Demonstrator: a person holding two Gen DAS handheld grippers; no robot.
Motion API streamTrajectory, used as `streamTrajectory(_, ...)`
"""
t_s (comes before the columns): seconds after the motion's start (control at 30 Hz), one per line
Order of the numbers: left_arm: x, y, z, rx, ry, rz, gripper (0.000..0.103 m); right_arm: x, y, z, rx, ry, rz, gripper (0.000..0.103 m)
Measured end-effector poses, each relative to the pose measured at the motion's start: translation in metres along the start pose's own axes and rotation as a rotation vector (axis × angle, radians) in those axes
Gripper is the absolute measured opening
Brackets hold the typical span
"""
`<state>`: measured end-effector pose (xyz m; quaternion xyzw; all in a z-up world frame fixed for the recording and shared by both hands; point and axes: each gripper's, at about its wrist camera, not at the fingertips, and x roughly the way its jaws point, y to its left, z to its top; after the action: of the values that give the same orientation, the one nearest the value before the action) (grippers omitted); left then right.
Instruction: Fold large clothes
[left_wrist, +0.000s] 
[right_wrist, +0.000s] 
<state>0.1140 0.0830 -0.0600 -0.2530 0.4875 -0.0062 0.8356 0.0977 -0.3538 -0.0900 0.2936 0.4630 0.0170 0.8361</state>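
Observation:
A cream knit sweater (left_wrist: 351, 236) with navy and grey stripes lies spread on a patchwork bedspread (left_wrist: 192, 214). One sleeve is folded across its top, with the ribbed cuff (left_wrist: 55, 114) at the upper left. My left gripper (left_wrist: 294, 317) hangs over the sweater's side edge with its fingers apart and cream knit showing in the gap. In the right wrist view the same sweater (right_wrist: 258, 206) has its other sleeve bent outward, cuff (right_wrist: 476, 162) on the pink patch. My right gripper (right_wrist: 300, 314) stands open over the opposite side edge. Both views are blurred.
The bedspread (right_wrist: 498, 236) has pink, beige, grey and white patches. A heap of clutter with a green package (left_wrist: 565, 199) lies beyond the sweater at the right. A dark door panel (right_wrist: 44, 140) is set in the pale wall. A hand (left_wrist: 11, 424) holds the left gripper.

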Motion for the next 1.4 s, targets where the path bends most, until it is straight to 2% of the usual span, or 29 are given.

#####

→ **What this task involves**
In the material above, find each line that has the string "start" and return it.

→ **Response below**
t_s (comes before the columns): seconds after the motion's start (control at 30 Hz), one per line
Measured end-effector poses, each relative to the pose measured at the motion's start: translation in metres along the start pose's own axes and rotation as a rotation vector (axis × angle, radians) in those axes

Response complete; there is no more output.